Gartner declared in 2018, “An efficient and customer-friendly online commerce experience is no longer a differentiator—it is mandatory.”
But retail is changing so fast that even this advice is reaching its expiration date. Soon, a presence in the metaverse will be an absolute necessity, and retailers stranded in today’s e-commerce environment will be left behind. That, at least, is what is being argued by proponents of the “embodied internet,” a decentralized Web3 and the digital world of immersive experiences.
The Current State Of Retail
Retail has moved from the physical store, with its human contact and tangible goods, to the remote processes of mail order and telesales and then, more recently, to the even more distant and abstract digital world.
Many retailers, though, are still struggling to reconnect with customers and sustain brand loyalty. IDC says more than half of retailers (download required) consider e-commerce processes the most challenging for their businesses, while 94% regard customer retention as a key performance indicator.
As the next stage in retail’s life cycle, the metaverse offers the promise of closer links to customers and higher service levels, including greater personalization which, today, seldom extends beyond discounts and product recommendations. Enabling buyers to try out clothes and other goods, such as furniture or cars, virtually and in three dimensions—possibly even with haptic, touch technology—could also reduce returns.
According to the U.S. National Retail Federation, about one-fifth of today’s online purchases are returned, meaning billions of dollars worth of goods whose value is lost while they are in sales limbo, plus the hidden costs of mark-downs, inventory shortages and extra labor.
One major potential reason for the high return rate is BORIS: buying online, return in-store. Sizes, color matches, context and style could be built into the data underpinning the customer’s immersive experience so accurately and engagingly that returns fraud is ruled out and BORIS is pointless. The metaverse makes customers a part of the value chain, investing them in the brand by increasing their confidence in the choices they make.

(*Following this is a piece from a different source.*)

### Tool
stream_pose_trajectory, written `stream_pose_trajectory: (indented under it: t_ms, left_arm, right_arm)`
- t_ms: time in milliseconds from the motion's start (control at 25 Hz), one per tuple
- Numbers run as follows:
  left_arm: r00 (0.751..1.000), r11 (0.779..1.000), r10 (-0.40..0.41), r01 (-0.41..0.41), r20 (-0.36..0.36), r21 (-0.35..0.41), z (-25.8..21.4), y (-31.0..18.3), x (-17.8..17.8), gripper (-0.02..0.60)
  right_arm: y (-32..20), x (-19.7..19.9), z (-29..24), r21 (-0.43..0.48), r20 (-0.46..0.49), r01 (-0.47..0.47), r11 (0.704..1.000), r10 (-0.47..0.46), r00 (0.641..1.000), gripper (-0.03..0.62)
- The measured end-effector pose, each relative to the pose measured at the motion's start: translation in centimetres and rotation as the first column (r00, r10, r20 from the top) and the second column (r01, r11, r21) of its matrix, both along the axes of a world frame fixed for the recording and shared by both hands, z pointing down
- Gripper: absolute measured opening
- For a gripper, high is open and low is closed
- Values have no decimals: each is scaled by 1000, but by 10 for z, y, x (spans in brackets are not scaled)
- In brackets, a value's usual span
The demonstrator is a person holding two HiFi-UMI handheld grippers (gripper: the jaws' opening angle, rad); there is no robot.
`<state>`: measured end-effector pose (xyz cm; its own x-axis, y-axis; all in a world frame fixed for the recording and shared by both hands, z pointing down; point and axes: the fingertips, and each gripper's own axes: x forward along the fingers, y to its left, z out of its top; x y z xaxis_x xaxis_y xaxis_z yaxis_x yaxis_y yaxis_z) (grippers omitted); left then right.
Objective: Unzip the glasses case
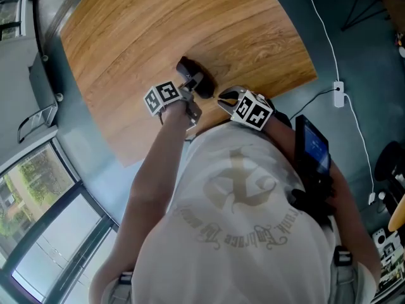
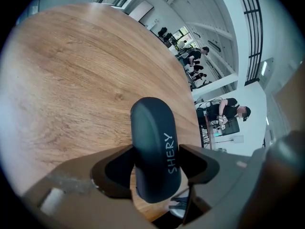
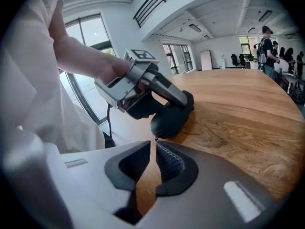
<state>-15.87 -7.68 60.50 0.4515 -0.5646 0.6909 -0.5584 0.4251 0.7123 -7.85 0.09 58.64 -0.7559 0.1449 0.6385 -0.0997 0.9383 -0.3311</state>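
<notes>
With my left claw clamped on the case, which lies near the edge of the desk, I should move my right claw, slightly parted and empty, to the case end at twelve o'clock and pinch only the zip pull, not the shell.

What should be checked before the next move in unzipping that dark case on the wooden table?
1. Glasses case resting on the table: ok.
2. Left gripper jaws pressed on the case's two sides: ok.
3. Right gripper jaws a narrow gap apart, nothing between them: ok.
4. Zipper pull caught by the right jaws: not ok; it sits just beyond their tips.
5. How far the zipper is already undone: cannot tell.
</notes>
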Motion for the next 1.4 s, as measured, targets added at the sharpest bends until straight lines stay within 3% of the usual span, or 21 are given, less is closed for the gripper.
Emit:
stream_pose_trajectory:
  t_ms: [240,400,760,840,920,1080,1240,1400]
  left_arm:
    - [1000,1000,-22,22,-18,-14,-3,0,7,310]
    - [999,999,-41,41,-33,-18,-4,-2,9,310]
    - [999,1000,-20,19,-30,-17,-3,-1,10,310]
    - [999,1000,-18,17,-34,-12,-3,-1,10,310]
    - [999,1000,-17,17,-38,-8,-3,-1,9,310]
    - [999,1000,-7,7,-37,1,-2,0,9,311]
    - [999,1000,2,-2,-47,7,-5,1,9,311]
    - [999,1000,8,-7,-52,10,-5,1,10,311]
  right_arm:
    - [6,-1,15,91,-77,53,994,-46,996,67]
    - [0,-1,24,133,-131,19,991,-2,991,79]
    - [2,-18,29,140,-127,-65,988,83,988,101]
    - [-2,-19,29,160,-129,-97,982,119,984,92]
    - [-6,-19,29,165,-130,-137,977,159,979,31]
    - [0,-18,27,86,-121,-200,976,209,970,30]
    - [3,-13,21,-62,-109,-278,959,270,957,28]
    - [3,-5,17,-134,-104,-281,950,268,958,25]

How Retailers Can Prepare For The Metaverse
Changing online habits will almost certainly benefit suppliers, but it will also put them under new pressures. Where one photograph of a product in a catalog was enough, for example, three to five became the norm online, followed by a video. The cost of doing business in the metaverse will include developing 3-D digital assets where traditional photography once sufficed.
As e-commerce aims to turn browsers into buyers, it is critical for the online experience to be seamless and easy. A recent survey showed that revealed that many customers were frustrated by slow-to-load or difficult-to-navigate web pages. To that end, to succeed in the metaverse, metastores will need to be welcoming and easy to shop.
But before customers can move around the metaverse as easily as drifting around the mall, developers must perfect a decentralized structure capable of interacting with whichever extended reality (XR) platform customers favor.
Beyond this interoperability, the people building the metaverse still have to overcome various issues relating to cybersecurity, privacy, regulations and fraud protection. Between them, developers, suppliers and retailers will have to decide whether and how to share the sensitive data used to build 3-D models of their products.
The most likely means of protecting intellectual property will be blockchain authentication. The hope is that the environmental gains from more agile production, slimmer inventories and fewer physical goods in transit will outweigh the data-processing impact.
The Metaverse Evolution
The metaverse concept has been around longer than Gen-Z customers, whose expectations and values will drive its development. Their willingness to shift from screen-based e-commerce to immersive buying, playing and communicating will depend on freeing the metaverse from the burdens that could limit accessibility and create exclusion while providing a community that is flexible and open to all.
Professional services giant PwC sees the development of the metaverse as “an evolution, not a revolution.” It is already splitting into new species of retail.
Brands such as IKEA, Zara and Selfridges have chosen lower-risk routes into the metaverse that leave the customer clutching real-world products in their hands. Louis Vuitton, Balenciaga and Nike favor collectible, virtual products, even accepting cyber currencies and creating non-fungible tokens.
While the metaverse is being built, bricks and mortar retail is also searching for new ways to engage the customer. Ironically, this includes the trend of “retailtainment,” the merger of retail and entertainment, often in an immersive way, that is part of the promise of the metaverse. The future of retailing is neither all online nor all metaverse; we will continue to operate in a hybrid, omnichannel world.
When Facebook became Meta in 2021, Mark Zuckerberg expressed the hope that “within the next decade, the metaverse will reach a billion people, host hundreds of billions of dollars of digital commerce, and support jobs for millions of creators and developers.” While the metaverse has some way to go before retailers are compelled to engage with it, its rapid emergence means they must plan. The trick will be to focus on the customer, not the technology.